### EXERCISE BRIEF
What is needed is every line of the material that contains "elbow".
Top of WORKING DATA
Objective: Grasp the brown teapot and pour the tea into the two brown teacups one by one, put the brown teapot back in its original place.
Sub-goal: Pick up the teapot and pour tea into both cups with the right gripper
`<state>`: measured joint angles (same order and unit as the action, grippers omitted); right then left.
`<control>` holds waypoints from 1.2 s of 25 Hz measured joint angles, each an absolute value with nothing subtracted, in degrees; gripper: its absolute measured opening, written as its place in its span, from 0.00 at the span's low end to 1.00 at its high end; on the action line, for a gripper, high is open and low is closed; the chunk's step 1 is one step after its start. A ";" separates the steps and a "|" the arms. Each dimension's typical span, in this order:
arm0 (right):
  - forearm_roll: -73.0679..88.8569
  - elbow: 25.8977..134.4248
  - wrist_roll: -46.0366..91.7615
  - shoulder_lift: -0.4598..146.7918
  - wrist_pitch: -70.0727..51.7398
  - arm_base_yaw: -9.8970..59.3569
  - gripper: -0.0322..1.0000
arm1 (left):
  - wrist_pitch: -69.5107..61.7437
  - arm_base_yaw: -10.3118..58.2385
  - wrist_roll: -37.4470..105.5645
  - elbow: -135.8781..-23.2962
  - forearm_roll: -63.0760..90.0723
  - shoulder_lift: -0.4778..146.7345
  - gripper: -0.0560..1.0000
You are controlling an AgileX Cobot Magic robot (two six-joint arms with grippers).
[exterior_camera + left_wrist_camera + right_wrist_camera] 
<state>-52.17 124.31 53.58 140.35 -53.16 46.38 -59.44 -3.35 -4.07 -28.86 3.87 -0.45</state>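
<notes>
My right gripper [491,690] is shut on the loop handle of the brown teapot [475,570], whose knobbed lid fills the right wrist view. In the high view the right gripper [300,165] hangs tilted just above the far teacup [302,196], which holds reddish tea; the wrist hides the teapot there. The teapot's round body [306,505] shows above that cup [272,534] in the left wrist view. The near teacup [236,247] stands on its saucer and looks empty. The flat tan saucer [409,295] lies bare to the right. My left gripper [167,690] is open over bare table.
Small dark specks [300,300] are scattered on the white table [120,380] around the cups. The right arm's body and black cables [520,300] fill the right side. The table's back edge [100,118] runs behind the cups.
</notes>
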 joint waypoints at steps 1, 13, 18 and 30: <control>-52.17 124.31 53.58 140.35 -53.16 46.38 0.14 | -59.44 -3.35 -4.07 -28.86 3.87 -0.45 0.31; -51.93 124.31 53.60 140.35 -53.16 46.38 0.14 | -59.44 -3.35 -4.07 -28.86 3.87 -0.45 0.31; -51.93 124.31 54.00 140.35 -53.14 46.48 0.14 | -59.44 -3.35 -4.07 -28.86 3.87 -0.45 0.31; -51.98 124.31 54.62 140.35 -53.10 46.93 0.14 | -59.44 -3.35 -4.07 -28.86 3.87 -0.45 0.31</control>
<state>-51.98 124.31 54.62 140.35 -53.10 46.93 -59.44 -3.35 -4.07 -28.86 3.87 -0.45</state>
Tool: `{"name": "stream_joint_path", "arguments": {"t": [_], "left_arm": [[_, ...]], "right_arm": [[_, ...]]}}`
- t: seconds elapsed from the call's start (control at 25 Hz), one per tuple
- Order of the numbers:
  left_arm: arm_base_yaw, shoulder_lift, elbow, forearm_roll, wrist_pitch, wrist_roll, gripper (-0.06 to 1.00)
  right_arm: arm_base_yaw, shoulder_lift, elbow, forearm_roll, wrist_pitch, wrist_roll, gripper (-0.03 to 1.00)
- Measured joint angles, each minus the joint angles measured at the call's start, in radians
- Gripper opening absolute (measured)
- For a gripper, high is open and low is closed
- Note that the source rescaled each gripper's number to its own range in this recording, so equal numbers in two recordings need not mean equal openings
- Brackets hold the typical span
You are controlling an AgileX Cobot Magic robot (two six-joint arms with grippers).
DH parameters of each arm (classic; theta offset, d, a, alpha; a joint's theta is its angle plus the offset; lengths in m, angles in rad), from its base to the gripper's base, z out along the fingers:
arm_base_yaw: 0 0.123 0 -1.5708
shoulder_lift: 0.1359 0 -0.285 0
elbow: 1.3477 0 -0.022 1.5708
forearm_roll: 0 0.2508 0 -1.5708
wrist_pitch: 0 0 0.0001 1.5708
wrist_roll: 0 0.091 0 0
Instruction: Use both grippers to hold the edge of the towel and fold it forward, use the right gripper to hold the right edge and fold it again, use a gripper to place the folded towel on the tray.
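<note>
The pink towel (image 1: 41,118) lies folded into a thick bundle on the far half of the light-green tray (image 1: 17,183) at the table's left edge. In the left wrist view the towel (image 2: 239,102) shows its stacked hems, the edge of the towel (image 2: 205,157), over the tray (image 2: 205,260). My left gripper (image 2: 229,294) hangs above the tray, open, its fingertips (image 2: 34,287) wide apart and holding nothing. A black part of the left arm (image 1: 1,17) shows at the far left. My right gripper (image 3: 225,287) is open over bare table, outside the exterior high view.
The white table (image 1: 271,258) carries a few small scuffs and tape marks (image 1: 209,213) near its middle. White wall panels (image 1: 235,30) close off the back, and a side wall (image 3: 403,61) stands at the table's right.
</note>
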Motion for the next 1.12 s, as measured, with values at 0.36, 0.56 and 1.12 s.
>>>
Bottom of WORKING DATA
### RESULT OF THIS EXERCISE
  - elbow: 25.8977..134.4248
  - elbow: -135.8781..-23.2962
  left_arm: arm_base_yaw, shoulder_lift, elbow, forearm_roll, wrist_pitch, wrist_roll, gripper (-0.06 to 1.00)
  right_arm: arm_base_yaw, shoulder_lift, elbow, forearm_roll, wrist_pitch, wrist_roll, gripper (-0.03 to 1.00)
elbow: 1.3477 0 -0.022 1.5708

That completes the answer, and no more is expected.